* Your task: From the listing below, copy each line where "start" occurs.
(Data excerpt begins)
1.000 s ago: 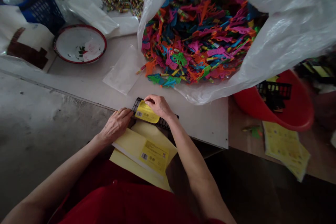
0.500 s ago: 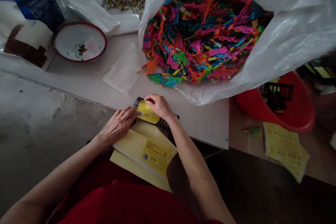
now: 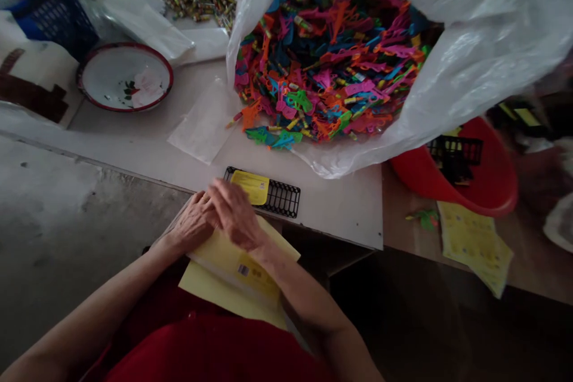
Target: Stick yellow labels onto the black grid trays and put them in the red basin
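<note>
Clock directions are read from the black crate, twelve o'clock at the top of the view.

Crate: one, black plastic (image 3: 284,200), open grid walls, lying lengthwise on the white table (image 3: 349,206) near its front edge.
Label: one, yellow (image 3: 257,190), rounded corners, on the crate toward its left end; small pale print at the label's right side.
Left hand: one (image 3: 192,227), at eight o'clock, just beside the crate's left end; fingers bent, partly covered by the other hand. Whether it grips anything, cannot tell.
Right hand: one (image 3: 235,215), motion-blurred, at seven o'clock, crossing over the fingers of the left; fingers curved, partly folded. Whether something sits between them, cannot tell.
Sheets: pale yellow (image 3: 219,292), overlapping, at six to seven o'clock, below both hands, a printed label (image 3: 264,280) on the upper one.
Small clear bag: one (image 3: 201,128), flat on the table, between ten and eleven o'clock.
Bowl: one, white with red rim (image 3: 125,77), at ten o'clock.
Large plastic bag: one, whitish (image 3: 470,71), at one o'clock, mouth open on many coloured plastic toys (image 3: 322,80).
Tub: one, red (image 3: 496,185), at three o'clock, containing black crates (image 3: 459,155).
</note>
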Tool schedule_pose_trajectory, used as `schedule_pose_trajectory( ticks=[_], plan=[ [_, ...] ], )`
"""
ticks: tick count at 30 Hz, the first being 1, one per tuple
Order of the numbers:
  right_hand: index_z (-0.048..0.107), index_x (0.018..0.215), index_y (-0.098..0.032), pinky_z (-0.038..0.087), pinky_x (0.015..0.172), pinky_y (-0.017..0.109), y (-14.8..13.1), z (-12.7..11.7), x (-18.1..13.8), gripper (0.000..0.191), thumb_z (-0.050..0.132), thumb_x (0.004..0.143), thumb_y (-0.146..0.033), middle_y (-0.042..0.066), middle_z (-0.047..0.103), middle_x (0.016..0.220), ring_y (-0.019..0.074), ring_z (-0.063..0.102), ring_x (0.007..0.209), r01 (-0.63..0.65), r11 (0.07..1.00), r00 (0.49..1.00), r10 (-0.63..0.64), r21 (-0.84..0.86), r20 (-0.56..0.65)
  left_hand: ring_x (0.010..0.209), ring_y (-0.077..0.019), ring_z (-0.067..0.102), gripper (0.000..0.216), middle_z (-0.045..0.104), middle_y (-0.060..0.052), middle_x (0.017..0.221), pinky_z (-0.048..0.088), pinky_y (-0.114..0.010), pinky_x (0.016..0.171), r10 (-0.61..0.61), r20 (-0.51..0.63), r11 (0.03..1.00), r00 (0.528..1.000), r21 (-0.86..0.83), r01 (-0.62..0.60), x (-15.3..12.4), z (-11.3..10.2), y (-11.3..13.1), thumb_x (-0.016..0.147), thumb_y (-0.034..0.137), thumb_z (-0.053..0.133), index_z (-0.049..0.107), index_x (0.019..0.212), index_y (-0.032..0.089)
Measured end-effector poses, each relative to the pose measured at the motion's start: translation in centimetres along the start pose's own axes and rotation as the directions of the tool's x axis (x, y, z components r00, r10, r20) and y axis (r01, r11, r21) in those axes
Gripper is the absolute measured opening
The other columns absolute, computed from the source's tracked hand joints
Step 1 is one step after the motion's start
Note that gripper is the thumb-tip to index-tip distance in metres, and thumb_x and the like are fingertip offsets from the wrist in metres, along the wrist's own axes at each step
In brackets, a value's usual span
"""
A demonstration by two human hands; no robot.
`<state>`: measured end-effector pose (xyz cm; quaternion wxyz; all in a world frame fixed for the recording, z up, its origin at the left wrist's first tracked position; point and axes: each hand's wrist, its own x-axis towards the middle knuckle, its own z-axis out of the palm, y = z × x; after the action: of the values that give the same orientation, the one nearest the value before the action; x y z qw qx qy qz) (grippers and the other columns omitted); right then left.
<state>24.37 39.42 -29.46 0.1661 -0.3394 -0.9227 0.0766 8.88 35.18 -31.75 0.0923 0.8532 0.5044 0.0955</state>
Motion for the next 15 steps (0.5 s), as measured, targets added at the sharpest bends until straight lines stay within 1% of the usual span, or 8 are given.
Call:
schedule_pose_trajectory(
  ticks=[1,2,4,7,11,13,15],
  plan=[
    [0.034,0.143,-0.006,0.027,0.113,0.046,-0.5,0.7,-0.5,0.06,0.04,0.096,-0.043,0.02,0.037,0.145,0.0285,0.026,0.139,0.022,0.999,0.999,-0.022,0.024,0.026,0.118,-0.0261,0.047,0.036,0.059,-0.013,0.121,0.036,-0.039,0.097,0.01,-0.002,1.0,1.0,-0.006,-0.01,-0.1,0.1,-0.2,0.091,0.021,0.046,0.055,0.126,0.016],
    [0.031,0.143,-0.003,0.023,0.115,0.048,-0.6,1.3,-0.9,0.069,0.04,0.094,-0.05,0.022,0.033,0.147,0.0302,0.02,0.141,0.005,1.0,0.999,-0.006,0.029,0.053,0.119,-0.0262,0.046,0.038,0.057,-0.013,0.124,0.036,-0.039,0.098,0.024,-0.001,1.0,1.0,-0.008,-0.024,-0.2,0.2,-0.4,0.092,0.024,0.047,0.053,0.129,0.016],
    [0.027,0.143,0.003,0.019,0.115,0.051,0.0,2.2,-1.6,0.08,0.038,0.092,-0.058,0.025,0.027,0.15,0.0325,0.013,0.143,-0.088,0.996,0.99,0.089,-0.012,0.107,0.125,-0.0258,0.041,0.044,0.051,-0.013,0.134,0.034,-0.039,0.099,0.053,0.005,0.999,0.999,0.009,-0.053,-0.3,0.3,-0.8,0.093,0.025,0.045,0.045,0.136,0.016],
    [0.025,0.145,0.0,0.017,0.116,0.053,2.1,2.4,-2.4,0.078,0.035,0.093,-0.058,0.023,0.022,0.153,0.0323,0.011,0.144,-0.165,0.981,0.966,0.182,-0.103,0.184,0.127,-0.0249,0.039,0.046,0.049,-0.012,0.138,0.033,-0.039,0.1,0.082,0.004,0.995,0.997,0.054,-0.082,-0.3,0.0,-0.9,0.094,0.017,0.04,0.04,0.139,0.014],
    [0.023,0.146,-0.002,0.017,0.114,0.055,4.6,1.0,-3.6,0.076,0.038,0.094,-0.054,0.022,0.017,0.154,0.0329,0.011,0.144,-0.271,0.943,0.926,0.31,-0.193,0.214,0.122,-0.0234,0.045,0.044,0.054,-0.01,0.133,0.036,-0.04,0.099,0.087,0.003,0.994,0.996,0.069,-0.087,0.2,-0.9,-0.5,0.091,0.01,0.039,0.046,0.134,0.015],
    [0.023,0.146,-0.002,0.017,0.114,0.056,5.3,0.5,-4.0,0.077,0.039,0.093,-0.055,0.022,0.017,0.154,0.033,0.011,0.144,-0.293,0.935,0.914,0.336,-0.201,0.229,0.12,-0.0243,0.048,0.037,0.059,-0.01,0.126,0.036,-0.042,0.099,0.051,-0.004,0.997,0.999,0.059,-0.05,1.0,-1.5,0.0,0.091,0.013,0.043,0.053,0.127,0.016],
    [0.024,0.146,-0.002,0.017,0.113,0.057,5.7,0.3,-4.1,0.077,0.039,0.093,-0.055,0.023,0.017,0.154,0.0328,0.011,0.144,-0.281,0.94,0.917,0.322,-0.192,0.236,0.122,-0.0265,0.047,0.031,0.06,-0.012,0.123,0.036,-0.045,0.102,0.011,-0.021,0.999,1.0,0.042,-0.01,2.4,-1.8,0.5,0.091,0.024,0.049,0.058,0.119,0.015]
  ],
)
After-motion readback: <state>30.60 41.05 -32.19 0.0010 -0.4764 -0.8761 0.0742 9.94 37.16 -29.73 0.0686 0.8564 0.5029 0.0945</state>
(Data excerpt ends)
* Solution to the problem:
Measured end-effector poses, each relative to the pose measured at the motion's start: translation in centimetres along the start pose's own axes and rotation as the directions of the tool's x axis (x, y, z components r00, r10, r20) and y axis (r01, r11, r21) in those axes
Step 1 is one step after the motion's start

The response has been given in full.